Por: Baldomero Vasques Soto
Se cumplen 40 años de la desaparición de Hannah Arendt (1906-1975). El pensador socialista Slavoj Zizek -sin duda, sin que fuese su intención- realizó el que posiblemente sea el mayor elogio pronunciado hacia ella: afirmó que el “encumbramiento de Arendt es quizá el signo más claro de la derrota teórica de la izquierda” ante la democracia liberal (¿Quién dijo Totalitarismo, 2002).
A Zizek, y a otros intelectuales socialistas europeos de menos categoría, no se les puede regatear el mérito de haberse atrevido a darle la cara a Arendt. Desacuerdos aparte, al haberlo hecho han ganado merecido respeto del que no son acreedores sus pares latinoamericanos.
La tenacidad con la que estos últimos han marginado la obra de Hannah Arendt es explicable. Abordar Los orígenes del totalitarismo los confronta con un concepto que los engloba a ellos con el nazismo y el fascismo, el de totalitarios. Han optado, entonces, por no enfrentarlo para que no sea objeto de debate y se quede en la sombra.
Con la obra Sobre la revolución ha ocurrido algo parecido, aquí el problema que tienen es que Arendt reconceptualiza un concepto, REVOLUCIÓN, que los socialistas consideran propiedad privada.
Diferenciar entre las Revoluciones que “ocurren”, como excepcionalmente fue la Revolución Americana, y las Revoluciones que “estallan”, como la Revolución Francesa (1789-1984), permite a Arendt mostrar porqué a la Revolución Americana “le sonrió el éxito” y ha resistido “los embates de los siglos” y, en cambio, la Revolución Francesa terminó “en desastre”.
Resultó tan potente su análisis, sería mezquino negarlo, que se vio corroborado con el fracaso de la Revolución Rusa (1917-1991) que calcó el modelo tiránico creado por la Revolución Francesa como forma de gobierno. La desaparición de la URSS también confirmó otra afirmación de Arendt: “ninguna Revolución ha resuelto nunca el problema que se planteó solucionar: la pobreza, o sea, la cuestión social”. Y no puede hacerlo porque, sencillamente, la pobreza no se resuelve por medios políticos, sino económicos. Lo peor de todo es que la Revolución Francesa y la Revolución Bolchevique para resolver “la cuestión social” acabaron con la “libertad” para nada, pues fracasaron en su objetivo de eliminar la pobreza.

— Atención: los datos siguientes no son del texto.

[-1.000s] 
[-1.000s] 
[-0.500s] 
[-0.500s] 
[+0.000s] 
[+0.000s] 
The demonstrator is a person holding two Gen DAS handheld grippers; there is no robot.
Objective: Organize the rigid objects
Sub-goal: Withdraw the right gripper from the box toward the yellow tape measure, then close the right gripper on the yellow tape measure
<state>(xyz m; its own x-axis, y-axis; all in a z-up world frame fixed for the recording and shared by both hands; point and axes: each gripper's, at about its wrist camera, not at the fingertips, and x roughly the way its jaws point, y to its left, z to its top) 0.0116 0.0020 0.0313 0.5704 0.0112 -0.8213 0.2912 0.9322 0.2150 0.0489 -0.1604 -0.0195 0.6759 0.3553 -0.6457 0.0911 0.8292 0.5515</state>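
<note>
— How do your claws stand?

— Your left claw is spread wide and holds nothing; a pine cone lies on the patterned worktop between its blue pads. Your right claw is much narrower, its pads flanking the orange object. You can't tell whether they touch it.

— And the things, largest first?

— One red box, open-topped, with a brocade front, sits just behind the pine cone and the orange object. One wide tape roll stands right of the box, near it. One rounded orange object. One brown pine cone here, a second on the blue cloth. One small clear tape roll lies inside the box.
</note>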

Es importante aclarar, señala Arendt, que el objetivo de la Revolución Americana no fue la “cuestión social”, sino crear un cuerpo político perdurable que no cayera en la tiranía y que tuvo su basamento en la división de poderes. “El problema, nos dice, que enfrentaban los Padres Fundadores no era social, sino político y se refería a la forma de gobierno”. Y pudieron hacerlo porque, a diferencia de la realidad francesa, “en la escena americana no se conocía la miseria ni la indigencia”. Afirmación que acompaña con una lapidaria frase de Jefferson desde Paris, dos años antes del estallido de la Revolución Francesa: “de 20 millones de personas…19 son más miserables, más desventuradas durante toda su vida que el individuo más miserable de los Estados Unidos”.
Como no se trata de superar el elogio de Zizek a Arendt diciendo que tuvo razón en todo, su planteamiento “consejista” resultó erróneo; dejamos de lado otros significativos aportes reseñados en SOBRE LA REVOLUCIÓN.
Para finalizar, me permito dar un salto al presente. Observamos como la Revolución Cubana (en definitiva, la isla no fue más que una colonia mantenida por la URSS) muere ante nuestros ojos con el previsible resultado: sin libertad política y en la pobreza y, llevando a la tumba la última narrativa socialista: el Imperialismo Norteamericano. Y de la morisqueta que es la Revolución Chavista sabemos lo que se puede esperar, ya que va en contra de los principios de “libertad”, “vida” y “propiedad”; manipula las necesidades de los pobres para perpetuarse en el poder; destruye la clase media y reivindica su fecha de nacimiento, el golpe militar del 4 de febrero de 1992 contra la democracia, como fecha patria.